Elencate le ragioni politiche e strategiche per cui la Cina appoggerebbe cautamente le manovre di Putin in Crimea, restano ora da analizzare i fattori che spingono Pechino a mantenere, invece, una posizione neutrale e distaccata nella contesa tra Mosca e l’Occidente. In questa prospettiva, la diplomazia statunitense preme affinché prevalga a Pechino la tradizionale politica del non intervento, soprattutto alla luce dell’impatto che gli eventi crimeani potrebbero avere nel complicato quadro della sicurezza interna cinese10. Non sorprende, infatti, che il referendum del 16 marzo in Crimea sia stato accolto con freddezza dagli ambienti governativi cinesi, consapevoli che un riconoscimento ufficiale delle istanze secessioniste avrebbe irrimediabilmente infiammato le già nutrite aspirazioni indipendentiste in Tibet, nello Xīnjiāng e nella Mongolia Interna. Pertanto, se è vero che la Cina non si oppone all’annessione russa, al tempo stesso la dimensione secessionista della crisi in atto in Ucraina va a toccare un nervo storicamente scoperto nella politica cinese e costringe Pechino a mantenersi vicina all’Occidente nel ribadire il rispetto del diritto internazionale e, più nello specifico, dell’integrità territoriale degli Stati.

Inoltre, sarebbe plausibile ritenere che la Cina possa scorgere nel blitz russo in Crimea un’indiretta minaccia alla sua grand strategy di espansione dell’influenza politica ed economica verso l’Asia Centrale, ribattezzata “March West11. Negli ultimi cinque anni, la presenza cinese in Asia centrale è cresciuta vertiginosamente, come dimostrato dalla conclusione di importanti accordi tra Cina e Kazakistan per un valore attorno ai 30 miliardi di dollari12. In questo progetto egemonico sembra credibile che la Cina individui proprio nel dinamismo di Putin una potenziale insidia a lungo termine.

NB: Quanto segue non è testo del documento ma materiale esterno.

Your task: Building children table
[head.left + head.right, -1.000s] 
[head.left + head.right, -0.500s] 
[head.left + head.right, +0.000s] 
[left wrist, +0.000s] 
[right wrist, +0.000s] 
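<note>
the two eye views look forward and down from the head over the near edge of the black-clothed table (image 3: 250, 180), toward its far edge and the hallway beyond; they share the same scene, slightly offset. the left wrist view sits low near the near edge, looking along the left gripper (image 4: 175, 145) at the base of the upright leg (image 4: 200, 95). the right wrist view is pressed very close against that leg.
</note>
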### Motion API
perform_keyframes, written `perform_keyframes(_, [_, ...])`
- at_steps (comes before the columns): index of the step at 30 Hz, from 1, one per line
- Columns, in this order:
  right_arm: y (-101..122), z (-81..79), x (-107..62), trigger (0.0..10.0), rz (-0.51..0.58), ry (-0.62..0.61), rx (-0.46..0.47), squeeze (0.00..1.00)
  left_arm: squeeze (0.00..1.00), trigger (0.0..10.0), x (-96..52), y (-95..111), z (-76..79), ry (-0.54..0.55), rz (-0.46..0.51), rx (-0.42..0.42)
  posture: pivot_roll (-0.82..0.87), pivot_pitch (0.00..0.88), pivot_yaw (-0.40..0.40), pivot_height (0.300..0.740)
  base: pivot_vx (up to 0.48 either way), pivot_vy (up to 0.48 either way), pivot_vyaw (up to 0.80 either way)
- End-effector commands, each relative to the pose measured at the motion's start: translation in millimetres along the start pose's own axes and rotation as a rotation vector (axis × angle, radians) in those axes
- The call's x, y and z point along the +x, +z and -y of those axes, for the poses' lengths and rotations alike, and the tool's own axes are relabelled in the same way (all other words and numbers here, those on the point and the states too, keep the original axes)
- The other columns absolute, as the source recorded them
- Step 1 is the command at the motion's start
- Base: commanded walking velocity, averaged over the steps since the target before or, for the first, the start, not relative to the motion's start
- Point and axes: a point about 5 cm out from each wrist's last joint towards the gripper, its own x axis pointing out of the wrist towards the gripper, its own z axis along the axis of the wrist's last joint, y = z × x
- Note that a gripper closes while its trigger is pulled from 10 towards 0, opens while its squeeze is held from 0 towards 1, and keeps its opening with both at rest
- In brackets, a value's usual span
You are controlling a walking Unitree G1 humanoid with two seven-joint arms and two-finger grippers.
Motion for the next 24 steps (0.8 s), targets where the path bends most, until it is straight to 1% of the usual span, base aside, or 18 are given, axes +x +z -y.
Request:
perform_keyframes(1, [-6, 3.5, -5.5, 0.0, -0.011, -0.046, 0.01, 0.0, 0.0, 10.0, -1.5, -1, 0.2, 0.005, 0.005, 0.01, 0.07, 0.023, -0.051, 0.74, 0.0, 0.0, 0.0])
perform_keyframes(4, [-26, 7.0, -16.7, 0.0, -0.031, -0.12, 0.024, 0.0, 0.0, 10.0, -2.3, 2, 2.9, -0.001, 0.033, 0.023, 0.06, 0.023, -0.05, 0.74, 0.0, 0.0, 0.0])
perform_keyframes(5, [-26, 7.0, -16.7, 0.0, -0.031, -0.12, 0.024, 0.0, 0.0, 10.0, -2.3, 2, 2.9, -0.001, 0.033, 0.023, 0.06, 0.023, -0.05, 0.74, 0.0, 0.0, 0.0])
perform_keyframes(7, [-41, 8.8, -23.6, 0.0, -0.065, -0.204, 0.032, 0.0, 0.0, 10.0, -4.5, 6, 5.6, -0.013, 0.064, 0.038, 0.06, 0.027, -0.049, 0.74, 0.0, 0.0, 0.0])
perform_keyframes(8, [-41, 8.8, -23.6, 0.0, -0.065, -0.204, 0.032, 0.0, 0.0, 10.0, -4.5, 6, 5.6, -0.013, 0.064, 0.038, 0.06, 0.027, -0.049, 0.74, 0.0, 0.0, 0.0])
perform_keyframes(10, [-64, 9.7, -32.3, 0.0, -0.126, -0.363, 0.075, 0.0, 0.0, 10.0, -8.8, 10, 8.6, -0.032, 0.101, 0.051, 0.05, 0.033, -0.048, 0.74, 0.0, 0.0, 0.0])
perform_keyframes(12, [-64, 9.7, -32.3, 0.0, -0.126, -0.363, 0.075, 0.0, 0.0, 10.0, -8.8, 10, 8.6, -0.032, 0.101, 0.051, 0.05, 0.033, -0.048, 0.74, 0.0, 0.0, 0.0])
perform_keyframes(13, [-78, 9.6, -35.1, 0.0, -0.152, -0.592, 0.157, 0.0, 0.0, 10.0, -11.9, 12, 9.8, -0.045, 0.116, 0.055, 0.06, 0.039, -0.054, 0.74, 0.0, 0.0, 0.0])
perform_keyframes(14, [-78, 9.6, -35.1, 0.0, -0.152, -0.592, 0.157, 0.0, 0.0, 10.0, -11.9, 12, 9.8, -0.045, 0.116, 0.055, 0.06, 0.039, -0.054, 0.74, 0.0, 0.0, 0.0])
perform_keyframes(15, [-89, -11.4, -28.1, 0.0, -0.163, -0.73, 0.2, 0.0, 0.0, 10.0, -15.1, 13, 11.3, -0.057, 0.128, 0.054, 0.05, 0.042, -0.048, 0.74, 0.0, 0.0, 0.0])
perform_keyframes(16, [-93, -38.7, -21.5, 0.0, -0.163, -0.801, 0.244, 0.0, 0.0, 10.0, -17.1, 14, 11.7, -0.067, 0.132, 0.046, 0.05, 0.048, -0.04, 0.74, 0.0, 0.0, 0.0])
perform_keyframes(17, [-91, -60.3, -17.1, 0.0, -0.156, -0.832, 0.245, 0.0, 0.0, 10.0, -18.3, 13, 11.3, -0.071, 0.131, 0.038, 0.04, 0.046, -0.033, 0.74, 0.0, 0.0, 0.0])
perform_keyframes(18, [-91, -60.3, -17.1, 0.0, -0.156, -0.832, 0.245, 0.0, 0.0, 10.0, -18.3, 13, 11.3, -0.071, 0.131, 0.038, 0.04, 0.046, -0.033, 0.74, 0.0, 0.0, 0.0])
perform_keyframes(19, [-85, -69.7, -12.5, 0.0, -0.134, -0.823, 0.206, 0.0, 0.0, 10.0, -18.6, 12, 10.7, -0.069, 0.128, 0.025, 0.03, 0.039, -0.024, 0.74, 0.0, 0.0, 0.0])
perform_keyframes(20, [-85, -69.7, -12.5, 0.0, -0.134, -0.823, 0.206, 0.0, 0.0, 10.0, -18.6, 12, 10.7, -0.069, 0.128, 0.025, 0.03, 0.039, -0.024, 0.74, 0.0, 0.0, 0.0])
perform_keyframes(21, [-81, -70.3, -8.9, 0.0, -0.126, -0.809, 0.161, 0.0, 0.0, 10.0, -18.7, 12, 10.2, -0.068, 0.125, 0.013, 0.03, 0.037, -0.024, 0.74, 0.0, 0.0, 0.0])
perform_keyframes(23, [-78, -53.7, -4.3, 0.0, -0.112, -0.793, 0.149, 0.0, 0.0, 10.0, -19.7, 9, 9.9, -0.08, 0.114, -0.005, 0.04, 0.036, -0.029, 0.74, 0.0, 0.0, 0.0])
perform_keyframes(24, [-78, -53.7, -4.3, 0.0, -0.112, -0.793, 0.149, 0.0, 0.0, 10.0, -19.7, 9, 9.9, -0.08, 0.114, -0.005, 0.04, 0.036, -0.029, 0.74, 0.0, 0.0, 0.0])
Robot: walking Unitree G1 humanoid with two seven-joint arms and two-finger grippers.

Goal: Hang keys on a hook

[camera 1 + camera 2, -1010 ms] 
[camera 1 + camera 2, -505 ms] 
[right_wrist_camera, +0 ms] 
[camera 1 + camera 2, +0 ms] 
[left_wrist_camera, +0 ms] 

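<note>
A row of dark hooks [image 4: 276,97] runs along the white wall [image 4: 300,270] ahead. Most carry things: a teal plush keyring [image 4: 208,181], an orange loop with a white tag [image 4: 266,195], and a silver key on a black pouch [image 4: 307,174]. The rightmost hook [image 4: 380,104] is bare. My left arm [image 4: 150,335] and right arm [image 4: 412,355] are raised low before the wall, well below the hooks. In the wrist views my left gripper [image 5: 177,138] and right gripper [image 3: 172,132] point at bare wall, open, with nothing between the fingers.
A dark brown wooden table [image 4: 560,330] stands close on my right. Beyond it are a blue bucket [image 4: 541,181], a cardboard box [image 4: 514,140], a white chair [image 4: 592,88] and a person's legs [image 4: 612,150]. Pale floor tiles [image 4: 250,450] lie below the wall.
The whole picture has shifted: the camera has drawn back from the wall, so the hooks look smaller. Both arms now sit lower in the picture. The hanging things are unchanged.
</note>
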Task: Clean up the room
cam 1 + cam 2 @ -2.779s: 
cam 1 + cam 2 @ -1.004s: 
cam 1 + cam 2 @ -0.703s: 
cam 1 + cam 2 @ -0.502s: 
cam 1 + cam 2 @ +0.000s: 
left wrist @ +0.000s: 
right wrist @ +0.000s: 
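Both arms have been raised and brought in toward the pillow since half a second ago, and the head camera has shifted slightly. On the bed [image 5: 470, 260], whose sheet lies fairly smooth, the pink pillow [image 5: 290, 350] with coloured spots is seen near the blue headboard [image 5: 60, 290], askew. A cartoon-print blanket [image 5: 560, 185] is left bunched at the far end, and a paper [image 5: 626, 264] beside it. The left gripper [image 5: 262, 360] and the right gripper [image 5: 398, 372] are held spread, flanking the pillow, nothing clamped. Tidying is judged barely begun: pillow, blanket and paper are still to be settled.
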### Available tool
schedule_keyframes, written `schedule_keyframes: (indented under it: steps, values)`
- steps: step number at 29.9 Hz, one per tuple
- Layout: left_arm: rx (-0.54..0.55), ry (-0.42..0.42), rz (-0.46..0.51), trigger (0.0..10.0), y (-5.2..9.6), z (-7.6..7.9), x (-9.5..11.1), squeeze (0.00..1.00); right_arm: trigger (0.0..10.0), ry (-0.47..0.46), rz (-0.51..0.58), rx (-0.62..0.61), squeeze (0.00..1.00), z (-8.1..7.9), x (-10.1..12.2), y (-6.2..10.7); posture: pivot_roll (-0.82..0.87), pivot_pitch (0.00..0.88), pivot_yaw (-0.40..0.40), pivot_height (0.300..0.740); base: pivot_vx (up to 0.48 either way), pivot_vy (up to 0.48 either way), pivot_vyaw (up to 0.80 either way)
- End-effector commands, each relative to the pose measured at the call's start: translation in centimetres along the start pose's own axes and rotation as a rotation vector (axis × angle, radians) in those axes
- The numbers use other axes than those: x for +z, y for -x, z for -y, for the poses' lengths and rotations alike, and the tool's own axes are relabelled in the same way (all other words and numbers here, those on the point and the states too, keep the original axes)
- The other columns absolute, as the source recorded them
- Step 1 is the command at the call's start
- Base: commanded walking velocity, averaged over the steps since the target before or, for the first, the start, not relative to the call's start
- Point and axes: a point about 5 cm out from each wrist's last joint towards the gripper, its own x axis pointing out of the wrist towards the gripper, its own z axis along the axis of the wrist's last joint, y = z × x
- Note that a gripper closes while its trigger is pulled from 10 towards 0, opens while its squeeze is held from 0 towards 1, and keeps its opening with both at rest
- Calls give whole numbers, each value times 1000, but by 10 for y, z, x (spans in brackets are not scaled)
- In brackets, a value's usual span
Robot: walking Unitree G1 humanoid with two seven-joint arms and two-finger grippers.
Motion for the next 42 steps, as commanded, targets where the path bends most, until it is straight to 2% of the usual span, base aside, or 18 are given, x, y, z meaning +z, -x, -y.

In terzo luogo, è verosimile che il protrarsi della crisi ucraina e la possibilità dell’implementazione di nuove sanzioni e contro-sanzioni tra Occidente e Russia possano minare le già fragili fondamenta dell’economia globale, peraltro in una fase storica in cui la stessa Cina è alle prese con un rallentamento della crescita. È dunque un interesse primario di Pechino mantenere buoni rapporti con le cancellerie occidentali e tale sembra essere il proposito principale del tour europeo di Xi Jinping che, accompagnato da una delegazione di 200 uomini d’affari, sarà impegnato dal 22 marzo al 1 aprile in una serie di visite ufficiali tra Olanda, Francia, Germania e Belgio13.

Tirando le somme, la cauta posizione di neutralità cinese davanti alla crisi in atto in Crimea appare essere il naturale riflesso di una situazione in cui l’establishment di Pechino si trova a giocare due partite parallele con Mosca e con l’Occidente. Le solide radici dell’alleanza con la Russia e la comune visione geostrategica antagonistica rispetto all’egemonia statunitense sono alla base del benevolo assenso cinese all’operazione militare russa. Al tempo stesso, la Cina non può e non intende sacrificare la fruttuosa cooperazione economica con l’Occidente, basti pensare che nel solo 2013 il valore dell’interscambio commerciale tra Cina e Stati Uniti ha superato i 660 miliardi di dollari14. Inoltre, il crescente malcontento delle realtà indipendentiste interne al Paese stesso rischierebbe di acuirsi qualora Pechino si schierasse apertamente in favore del secessionismo filo-russo in Crimea. Pertanto, se al momento non sembrano esserci ragioni per cui la Cina dovrebbe abbandonare la sua sapiente equidistanza, sembra plausibile ritenere che ulteriori manovre militari russe all’interno del territorio ucraino, soprattutto nelle aree sensibili di Donetsk, Odessa e Kharkhiv, rischierebbero di alterare gli equilibri e raffreddare il legame Pechino-Mosca, aprendo nuovi scenari diplomatici in cui la Cina si troverebbe costretta a mostrare le carte.